YOUR GOAL :: Please copy, exactly as they appear below, the lines from the one containing "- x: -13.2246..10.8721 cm" through the one containing "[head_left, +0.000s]".

Dataset entries

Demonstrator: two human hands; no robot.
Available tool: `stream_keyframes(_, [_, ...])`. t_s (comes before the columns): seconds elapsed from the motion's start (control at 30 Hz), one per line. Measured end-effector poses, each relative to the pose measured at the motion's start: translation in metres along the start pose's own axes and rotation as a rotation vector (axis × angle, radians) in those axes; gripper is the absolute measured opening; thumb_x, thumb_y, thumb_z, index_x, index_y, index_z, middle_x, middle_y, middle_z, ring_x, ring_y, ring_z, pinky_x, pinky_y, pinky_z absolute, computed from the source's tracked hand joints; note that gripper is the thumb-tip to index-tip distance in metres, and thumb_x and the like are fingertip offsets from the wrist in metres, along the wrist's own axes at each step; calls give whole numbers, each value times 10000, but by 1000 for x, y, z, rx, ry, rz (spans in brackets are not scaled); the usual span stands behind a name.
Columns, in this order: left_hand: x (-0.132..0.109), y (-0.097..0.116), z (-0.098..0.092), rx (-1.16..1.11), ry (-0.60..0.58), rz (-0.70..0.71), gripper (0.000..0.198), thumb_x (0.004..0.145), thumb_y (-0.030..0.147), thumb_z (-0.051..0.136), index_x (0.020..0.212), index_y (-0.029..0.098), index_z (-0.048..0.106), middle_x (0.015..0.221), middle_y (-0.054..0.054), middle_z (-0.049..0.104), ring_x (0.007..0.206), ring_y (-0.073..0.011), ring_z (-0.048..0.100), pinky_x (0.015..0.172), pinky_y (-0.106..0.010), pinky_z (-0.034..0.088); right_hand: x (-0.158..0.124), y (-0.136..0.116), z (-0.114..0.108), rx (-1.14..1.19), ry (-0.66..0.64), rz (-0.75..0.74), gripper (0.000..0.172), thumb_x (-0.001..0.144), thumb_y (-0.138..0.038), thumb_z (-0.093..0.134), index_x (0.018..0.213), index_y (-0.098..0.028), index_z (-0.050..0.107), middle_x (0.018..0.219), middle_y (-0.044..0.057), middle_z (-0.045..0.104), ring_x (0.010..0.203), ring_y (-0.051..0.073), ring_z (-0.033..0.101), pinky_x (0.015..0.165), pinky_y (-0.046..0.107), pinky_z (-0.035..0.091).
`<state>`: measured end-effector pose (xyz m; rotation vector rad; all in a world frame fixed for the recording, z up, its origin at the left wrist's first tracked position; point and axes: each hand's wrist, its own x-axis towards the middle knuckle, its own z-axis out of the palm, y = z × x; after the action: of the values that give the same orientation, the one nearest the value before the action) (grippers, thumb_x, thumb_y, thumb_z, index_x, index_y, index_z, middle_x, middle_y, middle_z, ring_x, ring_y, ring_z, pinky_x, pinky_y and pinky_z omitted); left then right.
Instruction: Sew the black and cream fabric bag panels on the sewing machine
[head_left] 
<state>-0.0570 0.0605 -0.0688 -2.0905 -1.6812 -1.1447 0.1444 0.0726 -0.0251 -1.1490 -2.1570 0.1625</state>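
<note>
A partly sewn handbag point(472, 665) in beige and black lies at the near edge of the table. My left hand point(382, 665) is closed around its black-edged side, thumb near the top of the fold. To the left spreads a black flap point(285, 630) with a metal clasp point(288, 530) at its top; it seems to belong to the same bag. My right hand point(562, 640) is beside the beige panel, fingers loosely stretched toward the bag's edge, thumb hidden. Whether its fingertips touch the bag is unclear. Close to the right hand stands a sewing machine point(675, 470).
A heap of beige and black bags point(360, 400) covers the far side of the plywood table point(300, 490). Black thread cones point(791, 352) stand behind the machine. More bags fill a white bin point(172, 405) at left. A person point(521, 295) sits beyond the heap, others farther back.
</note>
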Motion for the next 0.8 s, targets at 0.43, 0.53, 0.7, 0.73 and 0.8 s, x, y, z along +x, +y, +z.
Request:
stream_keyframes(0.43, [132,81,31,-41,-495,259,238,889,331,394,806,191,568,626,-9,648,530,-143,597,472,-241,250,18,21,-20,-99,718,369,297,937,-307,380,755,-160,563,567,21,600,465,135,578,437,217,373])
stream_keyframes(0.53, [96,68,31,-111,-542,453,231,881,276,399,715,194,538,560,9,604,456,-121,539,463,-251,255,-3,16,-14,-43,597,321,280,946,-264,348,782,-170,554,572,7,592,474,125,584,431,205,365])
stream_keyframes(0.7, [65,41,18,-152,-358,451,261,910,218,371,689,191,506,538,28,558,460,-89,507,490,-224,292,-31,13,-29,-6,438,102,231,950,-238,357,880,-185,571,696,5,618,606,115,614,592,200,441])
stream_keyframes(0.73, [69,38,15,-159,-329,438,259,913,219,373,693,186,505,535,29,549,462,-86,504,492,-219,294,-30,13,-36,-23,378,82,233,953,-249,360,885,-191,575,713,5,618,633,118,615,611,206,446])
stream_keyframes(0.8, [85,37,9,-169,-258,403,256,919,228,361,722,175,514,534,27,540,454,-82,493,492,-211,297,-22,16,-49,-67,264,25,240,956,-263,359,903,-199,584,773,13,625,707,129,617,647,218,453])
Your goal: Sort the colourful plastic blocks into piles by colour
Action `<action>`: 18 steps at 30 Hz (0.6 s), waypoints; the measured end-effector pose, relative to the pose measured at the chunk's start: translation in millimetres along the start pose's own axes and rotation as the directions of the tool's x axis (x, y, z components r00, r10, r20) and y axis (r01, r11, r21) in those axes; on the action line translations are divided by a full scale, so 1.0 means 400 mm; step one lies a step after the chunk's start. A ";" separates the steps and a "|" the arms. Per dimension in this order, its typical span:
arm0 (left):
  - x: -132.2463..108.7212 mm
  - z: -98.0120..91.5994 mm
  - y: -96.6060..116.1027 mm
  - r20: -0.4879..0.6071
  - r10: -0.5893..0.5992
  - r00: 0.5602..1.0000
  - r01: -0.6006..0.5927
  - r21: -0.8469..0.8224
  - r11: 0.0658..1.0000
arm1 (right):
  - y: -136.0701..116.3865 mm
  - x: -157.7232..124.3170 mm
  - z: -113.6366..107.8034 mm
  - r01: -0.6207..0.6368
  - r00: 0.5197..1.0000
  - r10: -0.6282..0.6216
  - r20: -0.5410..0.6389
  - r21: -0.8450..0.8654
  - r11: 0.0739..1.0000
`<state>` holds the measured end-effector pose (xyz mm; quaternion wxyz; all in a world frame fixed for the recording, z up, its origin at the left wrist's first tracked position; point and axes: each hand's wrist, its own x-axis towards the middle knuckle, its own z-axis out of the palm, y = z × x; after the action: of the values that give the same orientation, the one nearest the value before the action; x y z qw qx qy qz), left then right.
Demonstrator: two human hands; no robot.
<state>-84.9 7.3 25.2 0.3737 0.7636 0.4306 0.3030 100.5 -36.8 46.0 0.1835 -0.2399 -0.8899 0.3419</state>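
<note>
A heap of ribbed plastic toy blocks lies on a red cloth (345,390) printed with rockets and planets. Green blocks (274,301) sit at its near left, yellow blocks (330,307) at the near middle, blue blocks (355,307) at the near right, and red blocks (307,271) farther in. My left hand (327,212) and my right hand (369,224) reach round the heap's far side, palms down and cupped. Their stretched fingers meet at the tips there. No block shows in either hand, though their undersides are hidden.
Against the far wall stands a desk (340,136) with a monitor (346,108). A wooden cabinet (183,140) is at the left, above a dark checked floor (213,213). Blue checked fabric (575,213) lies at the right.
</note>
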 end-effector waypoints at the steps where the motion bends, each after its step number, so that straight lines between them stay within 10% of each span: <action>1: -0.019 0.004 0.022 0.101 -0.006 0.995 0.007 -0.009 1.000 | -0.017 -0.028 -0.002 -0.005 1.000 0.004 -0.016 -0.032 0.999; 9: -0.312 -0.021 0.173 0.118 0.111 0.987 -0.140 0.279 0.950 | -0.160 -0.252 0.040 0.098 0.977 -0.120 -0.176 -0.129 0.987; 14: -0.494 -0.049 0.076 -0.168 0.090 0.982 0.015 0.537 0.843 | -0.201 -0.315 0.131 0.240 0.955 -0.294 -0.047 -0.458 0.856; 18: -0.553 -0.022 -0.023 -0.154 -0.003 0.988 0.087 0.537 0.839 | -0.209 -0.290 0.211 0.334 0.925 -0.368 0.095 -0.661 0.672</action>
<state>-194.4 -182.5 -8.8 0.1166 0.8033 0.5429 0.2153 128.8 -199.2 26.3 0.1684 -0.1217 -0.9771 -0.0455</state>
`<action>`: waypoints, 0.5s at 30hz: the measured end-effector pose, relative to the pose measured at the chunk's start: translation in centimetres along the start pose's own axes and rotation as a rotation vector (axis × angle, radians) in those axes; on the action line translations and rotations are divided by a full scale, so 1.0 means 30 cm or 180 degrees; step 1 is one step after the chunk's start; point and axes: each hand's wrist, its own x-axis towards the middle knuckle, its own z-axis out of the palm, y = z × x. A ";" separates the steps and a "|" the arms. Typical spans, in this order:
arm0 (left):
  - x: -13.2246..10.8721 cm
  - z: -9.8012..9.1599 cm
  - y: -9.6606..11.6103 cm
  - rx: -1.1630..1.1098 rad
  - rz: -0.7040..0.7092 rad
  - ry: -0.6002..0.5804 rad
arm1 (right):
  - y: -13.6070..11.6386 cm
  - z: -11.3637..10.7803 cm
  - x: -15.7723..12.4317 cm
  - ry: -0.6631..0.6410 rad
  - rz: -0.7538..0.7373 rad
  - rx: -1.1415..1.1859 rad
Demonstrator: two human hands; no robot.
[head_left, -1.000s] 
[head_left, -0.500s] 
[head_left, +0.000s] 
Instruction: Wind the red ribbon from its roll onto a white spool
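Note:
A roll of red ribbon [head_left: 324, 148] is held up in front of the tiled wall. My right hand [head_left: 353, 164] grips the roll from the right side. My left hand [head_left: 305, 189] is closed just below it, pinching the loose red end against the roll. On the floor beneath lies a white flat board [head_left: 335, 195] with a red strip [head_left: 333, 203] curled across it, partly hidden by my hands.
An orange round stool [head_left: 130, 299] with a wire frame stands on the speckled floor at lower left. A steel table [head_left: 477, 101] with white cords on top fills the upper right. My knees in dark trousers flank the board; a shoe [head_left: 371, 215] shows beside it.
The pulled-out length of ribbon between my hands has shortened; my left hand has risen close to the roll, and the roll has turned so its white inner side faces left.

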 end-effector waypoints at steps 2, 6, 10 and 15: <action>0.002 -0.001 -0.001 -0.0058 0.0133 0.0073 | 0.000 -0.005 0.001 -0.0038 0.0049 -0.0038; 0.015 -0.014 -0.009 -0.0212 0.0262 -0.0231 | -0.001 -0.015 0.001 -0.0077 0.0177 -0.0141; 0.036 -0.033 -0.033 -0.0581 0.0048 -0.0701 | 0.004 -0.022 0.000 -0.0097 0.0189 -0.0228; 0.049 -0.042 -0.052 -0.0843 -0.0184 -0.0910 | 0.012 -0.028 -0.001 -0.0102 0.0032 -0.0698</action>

EXERCISE RESPONSE ::
  - x: -13.2246..10.8721 cm
  - z: -9.8012..9.1599 cm
  - y: -9.6606..11.6103 cm
  - rx: -1.1630..1.1098 rad
  - rz: -0.7040..0.7092 rad
  - ry: -0.6002..0.5804 rad
arm1 (right):
  - y: -13.6070..11.6386 cm
  - z: -11.3637..10.7803 cm
  - x: -15.7723..12.4317 cm
  - ry: -0.6631..0.6410 rad
  - rz: -0.7538..0.7373 rad
  - rx: -1.1415..1.1859 rad
Demonstrator: two human hands; no robot.
[head_left, -1.000s] 
[head_left, -0.500s] 
[head_left, +0.000s] 

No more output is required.